### What is needed
The whole listing needs to be written out exactly, except for any images.

### Given material
****************

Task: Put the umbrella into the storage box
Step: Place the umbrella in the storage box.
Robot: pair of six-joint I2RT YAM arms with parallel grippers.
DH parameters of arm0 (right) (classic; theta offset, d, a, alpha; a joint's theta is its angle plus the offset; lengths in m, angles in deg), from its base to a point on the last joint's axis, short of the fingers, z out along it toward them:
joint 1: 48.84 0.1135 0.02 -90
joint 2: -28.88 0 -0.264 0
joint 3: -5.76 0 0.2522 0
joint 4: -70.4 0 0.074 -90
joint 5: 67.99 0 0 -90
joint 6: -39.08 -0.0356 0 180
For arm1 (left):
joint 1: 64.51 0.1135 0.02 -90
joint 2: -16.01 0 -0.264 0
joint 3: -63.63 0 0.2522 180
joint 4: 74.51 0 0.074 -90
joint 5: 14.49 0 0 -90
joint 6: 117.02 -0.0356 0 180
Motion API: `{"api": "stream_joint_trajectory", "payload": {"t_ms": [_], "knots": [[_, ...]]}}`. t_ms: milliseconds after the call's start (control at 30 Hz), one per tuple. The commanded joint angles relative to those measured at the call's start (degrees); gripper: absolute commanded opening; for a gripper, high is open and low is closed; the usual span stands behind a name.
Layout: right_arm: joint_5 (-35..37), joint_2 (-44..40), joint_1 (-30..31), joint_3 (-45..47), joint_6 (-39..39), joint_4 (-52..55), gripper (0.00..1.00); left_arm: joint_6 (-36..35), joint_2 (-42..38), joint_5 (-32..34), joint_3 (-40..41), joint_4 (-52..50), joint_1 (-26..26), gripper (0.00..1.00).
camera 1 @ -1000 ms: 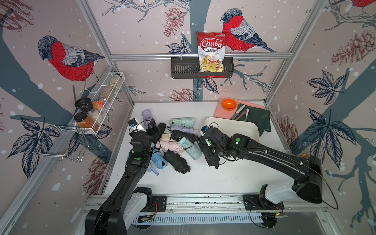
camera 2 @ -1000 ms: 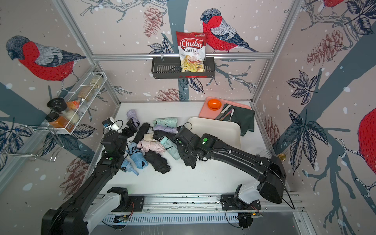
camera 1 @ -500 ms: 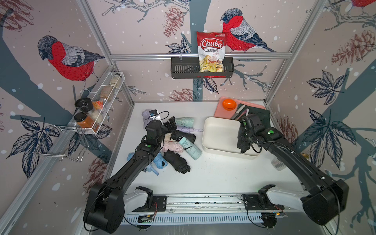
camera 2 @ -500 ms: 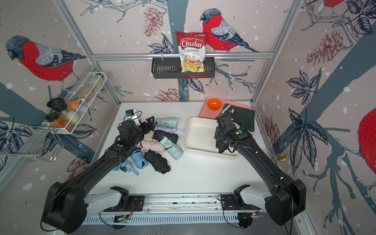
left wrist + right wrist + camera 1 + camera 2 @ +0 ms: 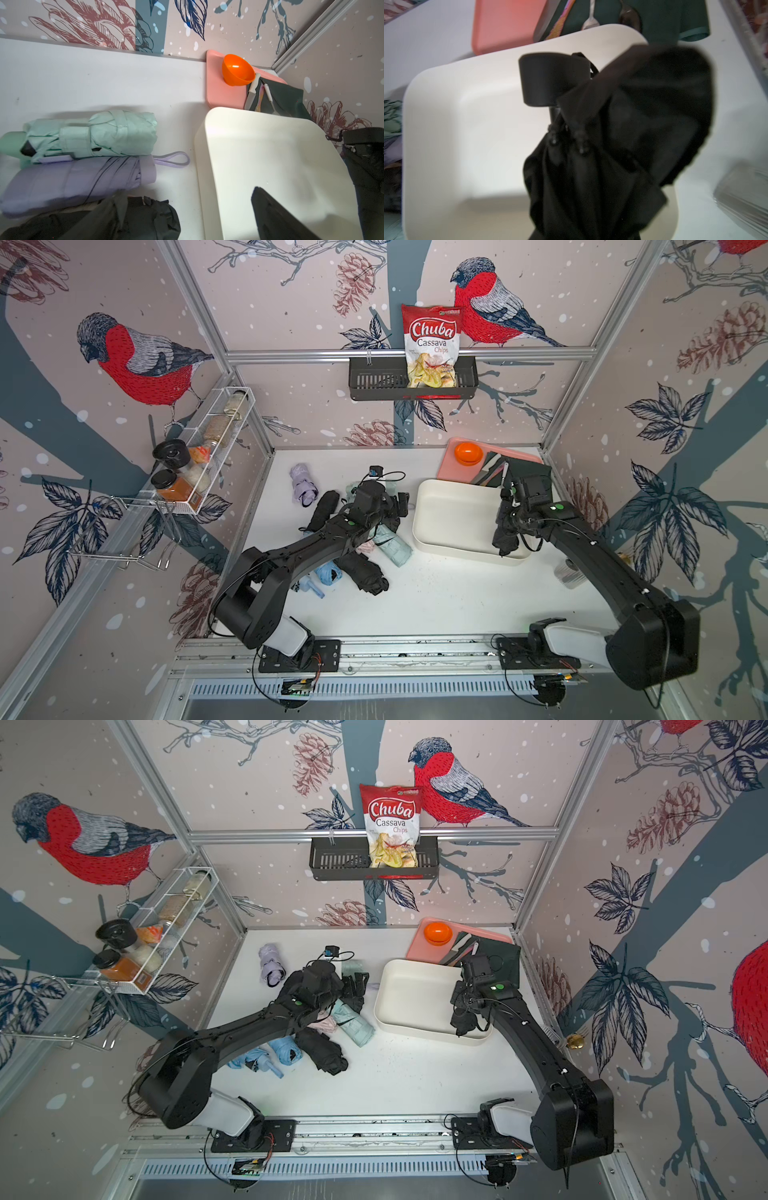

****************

### Solution to the exercise
Task: Put the umbrella into the storage box
Step: Place the umbrella in the storage box.
Robot: pair of six-joint I2RT YAM arms with parallel grippers.
DH parameters of arm0 (right) (classic; theta offset, d, a, alpha; a joint's theta is its angle plus the offset; lengths in m, angles in deg), from its base to a point on the last joint's axis, short of the fingers, z out along it toward them:
joint 1: 48.84 0.1135 0.02 -90
joint 2: -28.88 0 -0.264 0
joint 3: -5.76 0 0.2522 0
joint 4: -70.4 0 0.074 -90
joint 5: 67.99 0 0 -90
joint 6: -39.08 -0.0356 0 180
For arm1 (left):
joint 1: 64.51 0.1135 0.02 -90
joint 2: -16.01 0 -0.264 0
joint 3: -63.63 0 0.2522 180
joint 4: 74.51 0 0.074 -90
joint 5: 14.49 0 0 -90
joint 6: 117.02 -0.0356 0 180
Motion API: `{"api": "stream_joint_trajectory", "payload": {"t_ms": [_], "knots": [[_, ...]]}}`. t_ms: milliseconds after the call's start (control at 30 Hz), one per tuple. The commanded joint angles relative to those measured at the call's start (degrees); gripper: absolute commanded opening; for a gripper, high is open and low is closed; the usual span stands behind a name.
Layout: right_arm: joint_5 (-35..37), joint_2 (-44..40), joint_1 (-30..31), joint_3 (-45..47), joint_6 (-39..39), joint_4 (-52..55), gripper (0.00..1.00); left_arm: joint_6 (-36..35), joint_2 (-42..38), joint_5 (-32..34), joint_3 (-40..41), joint_4 (-52..50), joint_1 (-26..26), gripper (0.00..1.00).
camera 1 @ -1000 ms: 
camera 2 @ -1000 ms: 
camera 1 @ -500 ms: 
camera 2 @ -500 ms: 
left wrist + right wrist + camera 1 + camera 2 @ +0 ms: 

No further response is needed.